The traumatic events of the rescue mission attempt at the “desert one” landing site in Iran are re-created, using highly effective animation. This location was chosen because it had a road thought to be unused. However, soon after the landing of the helicopters and C-130s, a busload of Iranians on holiday drove through the area. The American forces stopped the bus and detained the passengers. We hear from Iranian Mahmoud Abedini, who was eleven years old at the time and on that bus with his family. He describes in harrowing detail what he witnessed that fateful night. After the bus, an oil tanker drove down the same supposedly deserted road. The Delta One forces fired on the truck and it exploded, though the Iranian driver escaped in another truck that drove through. At that point, the mission was aborted, and the hard part began – attempting to leave Iran and return the American soldiers back to safety. A major dust cloud impaired the vision of the pilots of the C-130, filled with the Delta Force personnel. It crashed into one of the helicopters and an explosion of fire ensued. In graphic animation, we see the burning of the helicopter with a pilot on fire, among other stark images. Eight men died in the flames. The others escaped in the remaining aircraft on the ground and were flown back to the USS Nimitz. The testimony of those who survived is heart-wrenching, as they helplessly watched their fellow soldiers burn to death. Afterward, the charred bodies were found by the Iranians. Before being returned to the Red Cross, the Iranians put the bodies on display in Tehran. Iranians gloated over the failed attack by the U.S. on Iranian soil. Here, Kopple juxtaposes how the American tragedy was perceived as an Iranian victory over a powerful foe who had invaded their country.

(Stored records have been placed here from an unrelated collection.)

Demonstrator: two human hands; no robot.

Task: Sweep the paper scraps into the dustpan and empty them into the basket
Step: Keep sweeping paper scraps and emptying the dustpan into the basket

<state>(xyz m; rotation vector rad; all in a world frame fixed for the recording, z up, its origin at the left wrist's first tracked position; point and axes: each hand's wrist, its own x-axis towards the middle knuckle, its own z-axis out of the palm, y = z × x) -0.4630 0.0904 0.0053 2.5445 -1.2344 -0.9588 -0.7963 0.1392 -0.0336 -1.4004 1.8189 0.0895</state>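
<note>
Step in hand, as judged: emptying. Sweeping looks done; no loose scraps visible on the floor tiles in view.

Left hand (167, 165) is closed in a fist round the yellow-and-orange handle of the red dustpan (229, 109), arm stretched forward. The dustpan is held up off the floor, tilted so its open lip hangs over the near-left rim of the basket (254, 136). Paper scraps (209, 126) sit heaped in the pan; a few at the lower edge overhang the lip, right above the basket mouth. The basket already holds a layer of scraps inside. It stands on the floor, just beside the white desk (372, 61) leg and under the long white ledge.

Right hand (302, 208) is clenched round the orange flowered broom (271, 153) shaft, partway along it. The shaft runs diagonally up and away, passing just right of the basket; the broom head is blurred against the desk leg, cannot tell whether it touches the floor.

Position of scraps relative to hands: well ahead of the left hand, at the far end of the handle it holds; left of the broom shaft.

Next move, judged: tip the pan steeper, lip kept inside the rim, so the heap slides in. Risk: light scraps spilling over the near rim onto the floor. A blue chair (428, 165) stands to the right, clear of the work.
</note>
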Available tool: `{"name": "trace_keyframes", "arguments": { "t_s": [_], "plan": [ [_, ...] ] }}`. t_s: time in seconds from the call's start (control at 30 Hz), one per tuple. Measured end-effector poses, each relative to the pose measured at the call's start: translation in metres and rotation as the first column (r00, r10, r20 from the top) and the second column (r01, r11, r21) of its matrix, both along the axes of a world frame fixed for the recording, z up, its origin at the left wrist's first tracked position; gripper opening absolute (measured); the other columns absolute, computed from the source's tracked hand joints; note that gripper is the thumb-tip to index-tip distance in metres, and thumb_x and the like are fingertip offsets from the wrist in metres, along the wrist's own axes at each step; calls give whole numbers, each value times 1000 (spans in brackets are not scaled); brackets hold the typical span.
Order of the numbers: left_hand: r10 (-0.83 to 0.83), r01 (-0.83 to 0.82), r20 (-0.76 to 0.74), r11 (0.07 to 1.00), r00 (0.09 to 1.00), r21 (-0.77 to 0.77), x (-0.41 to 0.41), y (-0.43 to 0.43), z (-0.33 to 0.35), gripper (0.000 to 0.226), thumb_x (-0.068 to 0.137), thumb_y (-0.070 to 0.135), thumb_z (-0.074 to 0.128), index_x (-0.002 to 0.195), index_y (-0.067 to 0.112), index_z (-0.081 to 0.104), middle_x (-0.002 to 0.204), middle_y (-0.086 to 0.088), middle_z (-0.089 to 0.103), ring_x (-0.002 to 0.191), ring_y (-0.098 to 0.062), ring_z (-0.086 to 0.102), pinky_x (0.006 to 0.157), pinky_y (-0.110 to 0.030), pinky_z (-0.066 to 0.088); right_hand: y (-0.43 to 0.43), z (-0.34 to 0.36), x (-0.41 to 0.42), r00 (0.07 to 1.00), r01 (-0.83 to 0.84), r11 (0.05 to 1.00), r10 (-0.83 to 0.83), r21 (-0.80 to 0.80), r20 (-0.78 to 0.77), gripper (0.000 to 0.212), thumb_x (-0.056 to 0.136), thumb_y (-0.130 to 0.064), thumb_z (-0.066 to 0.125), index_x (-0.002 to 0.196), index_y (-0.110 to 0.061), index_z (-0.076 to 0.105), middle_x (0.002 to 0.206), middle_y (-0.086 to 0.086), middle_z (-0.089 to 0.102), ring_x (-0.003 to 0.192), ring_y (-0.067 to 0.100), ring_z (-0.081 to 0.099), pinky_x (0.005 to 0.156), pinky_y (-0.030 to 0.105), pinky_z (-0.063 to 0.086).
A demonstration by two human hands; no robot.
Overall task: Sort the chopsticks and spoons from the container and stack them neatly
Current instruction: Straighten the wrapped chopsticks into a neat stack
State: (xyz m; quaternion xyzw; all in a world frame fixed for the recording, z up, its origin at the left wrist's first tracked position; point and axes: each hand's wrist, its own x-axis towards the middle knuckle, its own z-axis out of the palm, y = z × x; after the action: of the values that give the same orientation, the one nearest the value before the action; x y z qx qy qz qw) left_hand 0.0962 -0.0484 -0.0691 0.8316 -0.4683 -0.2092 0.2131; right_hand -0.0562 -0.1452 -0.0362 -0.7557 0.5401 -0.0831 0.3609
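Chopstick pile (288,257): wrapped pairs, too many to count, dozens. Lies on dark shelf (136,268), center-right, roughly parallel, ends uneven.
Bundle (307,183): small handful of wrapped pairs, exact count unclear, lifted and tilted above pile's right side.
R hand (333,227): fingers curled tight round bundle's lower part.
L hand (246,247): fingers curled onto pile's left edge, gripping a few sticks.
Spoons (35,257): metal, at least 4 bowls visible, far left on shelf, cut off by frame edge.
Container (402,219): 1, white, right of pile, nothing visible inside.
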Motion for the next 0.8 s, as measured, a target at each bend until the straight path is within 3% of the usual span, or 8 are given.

In the U.S., President Carter publicly took full responsibility for the failure of the rescue attempt. Both the hostage crisis and foiled rescue were perceived by American citizens as weakness on the part of President Carter. In 1980, Ronald Reagan was elected in a landslide. Meanwhile, the Shah died in the U.S. and Iraq attacked Iran. Before leaving office, President Carter tried to negotiate the release of the hostages in exchange for the unfreezing of Iranian financial assets. But Ayatollah Khomeini held onto the hostages until Reagan was sworn into office, delivering a final insult to Carter.

In Kopple’s feature, there is no finger-pointing against Carter or the military. Indeed, the film reveals how Carter was working all along to support a rescue mission. Meanwhile, the military thought they had a difficult but feasible operation.

Moving with the intensity of a thriller with visually arresting archival and graphic animation, the ultimate strength of Kopple’s documentary remains the poignant testimonials from both Americans and Iranians. Made for the History Channel, the film highlights the heroism of the American hostages, the Special Ops forces, and even President Carter. However, Desert One also gives audiences the opportunity to reflect on the Iranian perspectives, as to why the hostages were originally taken, and how the American rescue attempt was perceived as a military attack on their country. It is in these ways that Kopple’s film raises questions about U.S. foreign policy in the Middle East. On the thirty-ninth anniversary of the Iranian hostage crisis, Desert One plumbs a deeper understanding of the complexities of these events.

Kate Hearst is working on a book, The Cinema of Barbara Kopple: American Activist. She earned her PhD and MFA in Film at Columbia University and has been teaching film history since 2011. Her interview with Kopple appeared in Film International 16.3.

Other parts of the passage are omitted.